Saturday, November 27, 2010

High Plains

Cold sun gold
warming the high plains drifter
celebrating dirty yellow-brown grasses
spotted cattle dotted

Bold wind cold
calling to life churning windmills
flinging creation down ribbons of blacktop
stark quiet dark

The mountains whispering, beckoning
"come home"

Friday, November 26, 2010

Looking for My Real Self

I'm on a hunt, scouring the underbrush and high mesas, looking for my real self, the one that God had in mind when He thought me up. The one who is, in his Age to Come substance,an expression of the full humanity of Jesus. This journey has been rising up in me for a year now, but it has been most fruitful in the last 3 months. Here's a taste of what I have uncovered. . .

My real self comes only when I stop playing God. When I stop taking responsibility for everyone around me and for what only God can do.

My real self shows up when I'm serene, accepting what I cannot change.

The question "what do I want?" is important to answer prior to listening to "I must/I should/I have to." One cannot discover one's identity, glory, and the will of God without getting in touch with one's affections (Jonathan Edwards).

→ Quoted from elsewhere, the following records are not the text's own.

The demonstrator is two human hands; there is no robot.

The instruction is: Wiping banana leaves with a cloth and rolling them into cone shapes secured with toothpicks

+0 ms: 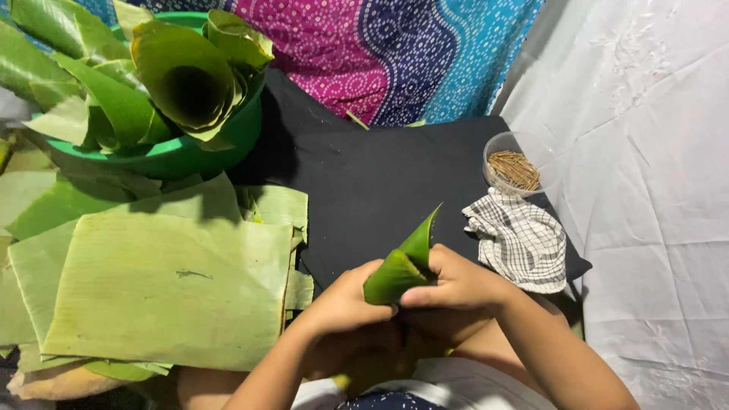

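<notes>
Both my hands hold a green banana leaf rolled into a cone [402, 262] at the bottom middle of the view. My left hand [342, 304] wraps the cone's lower part from the left. My right hand [456, 281] pinches its upper edge from the right. The cone's pointed tip rises toward a black cloth [380, 182]. A stack of flat cut banana leaves [167, 288] lies to the left of my hands.
A green basin [182, 148] at the top left holds several rolled leaf cones. A clear round container of thin brown sticks [515, 167] stands at the right, with a checked cloth [520, 239] just below it. White fabric covers the right side; patterned fabric lies behind.
</notes>
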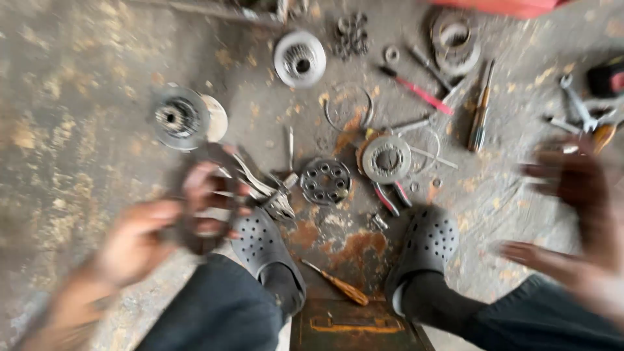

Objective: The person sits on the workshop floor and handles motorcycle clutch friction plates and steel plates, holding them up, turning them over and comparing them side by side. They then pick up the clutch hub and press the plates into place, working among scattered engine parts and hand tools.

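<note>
While the view is badly motion-blurred, the person sits over a stained concrete floor [78, 97] strewn with parts. Left hand [140, 240]: grip closed around a dark ring-shaped plate [195, 227], held above the left clog [263, 244]. Just beyond it lie a round hub [179, 118] and a pale disc [216, 118], with a clutch basket [299, 58] farther up. Centre: a perforated plate [325, 181] beside a toothed disc [387, 158], red-handled pliers [390, 197] near the right clog [429, 240], and a screwdriver [338, 285] between the feet. Right hand [578, 214]: fingers spread, holding nothing, near wrenches [578, 110]. Likely step: handling one clutch plate mid-sort. A next move would need steadying it and avoiding the loose parts. Open floor lies left; the centre and right are crowded.
</note>
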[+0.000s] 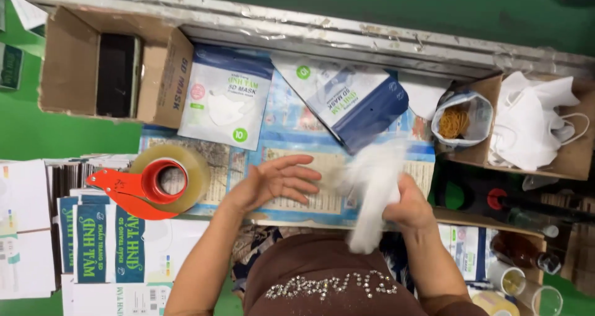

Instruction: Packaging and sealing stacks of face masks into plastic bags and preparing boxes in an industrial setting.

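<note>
Fingers of our right hand (409, 206) are closing around a blurry white bundle (372, 186), probably soft masks, just above the worktop's front edge. We're keeping the squeeze light so nothing creases. Our left hand (276, 183) is hovering flat with fingers spread, holding nothing, over the printed paper sheet (322, 179). Honestly we'd be steadying the bundle with it. Further out, two bagged mask packs (226, 102) are lying near the rail, the tape dispenser (155, 183) is sitting to our left, and a box of loose white masks (533, 127) to the right.
</note>
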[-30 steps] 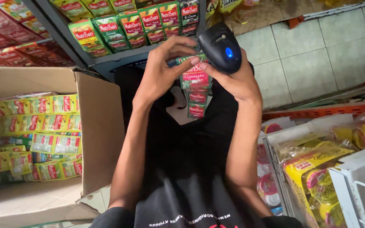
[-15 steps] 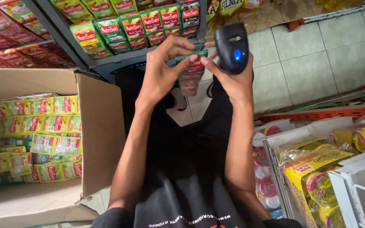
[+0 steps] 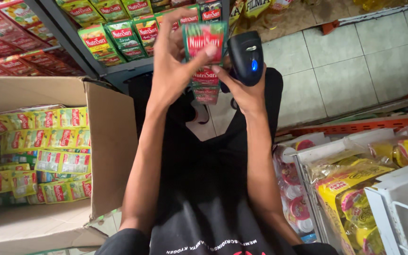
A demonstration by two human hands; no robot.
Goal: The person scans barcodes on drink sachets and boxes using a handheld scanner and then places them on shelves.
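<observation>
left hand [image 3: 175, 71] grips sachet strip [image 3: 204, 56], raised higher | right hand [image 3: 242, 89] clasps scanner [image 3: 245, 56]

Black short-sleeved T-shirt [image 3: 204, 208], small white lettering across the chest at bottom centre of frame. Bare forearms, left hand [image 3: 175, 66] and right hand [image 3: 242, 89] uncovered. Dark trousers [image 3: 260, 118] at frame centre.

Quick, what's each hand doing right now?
Left hand: closed on a strip of red and green sachets, held up.
Right hand: gripping a black handheld scanner, fingertips also touching the strip.
</observation>
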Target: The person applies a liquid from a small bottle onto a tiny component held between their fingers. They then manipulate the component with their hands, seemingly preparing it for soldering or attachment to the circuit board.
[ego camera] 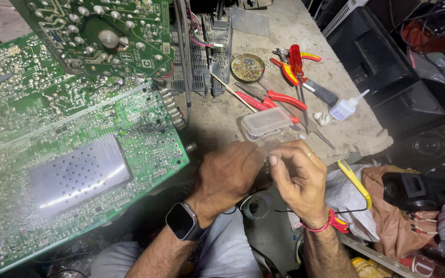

I must allow God to father me where I have not been fathered by others, if I would know my real self.

The real Paul, God told me, is courageous, and it's already present in my life.

Full humanity requires rejecting and renouncing and grieving all the lies I have believed and embraced for all these years. I have named and renounced 8 lies thus far.

The real Paul prays for my enemies, for all who have hurt me and for whom I have held resentment.

The real person God made me to be owns my part. Cleans up my side of the street. Period.

It's a great wilderness sojourn. The desolation is only to be matched by the stark, stunning beauty of the landscape I'm finding. I hope you'll follow me in.

Saturday, October 16, 2010

Acceptance

I'm seeking peace. It seems like it's the most loving thing I can do for others and the world around us, let alone me.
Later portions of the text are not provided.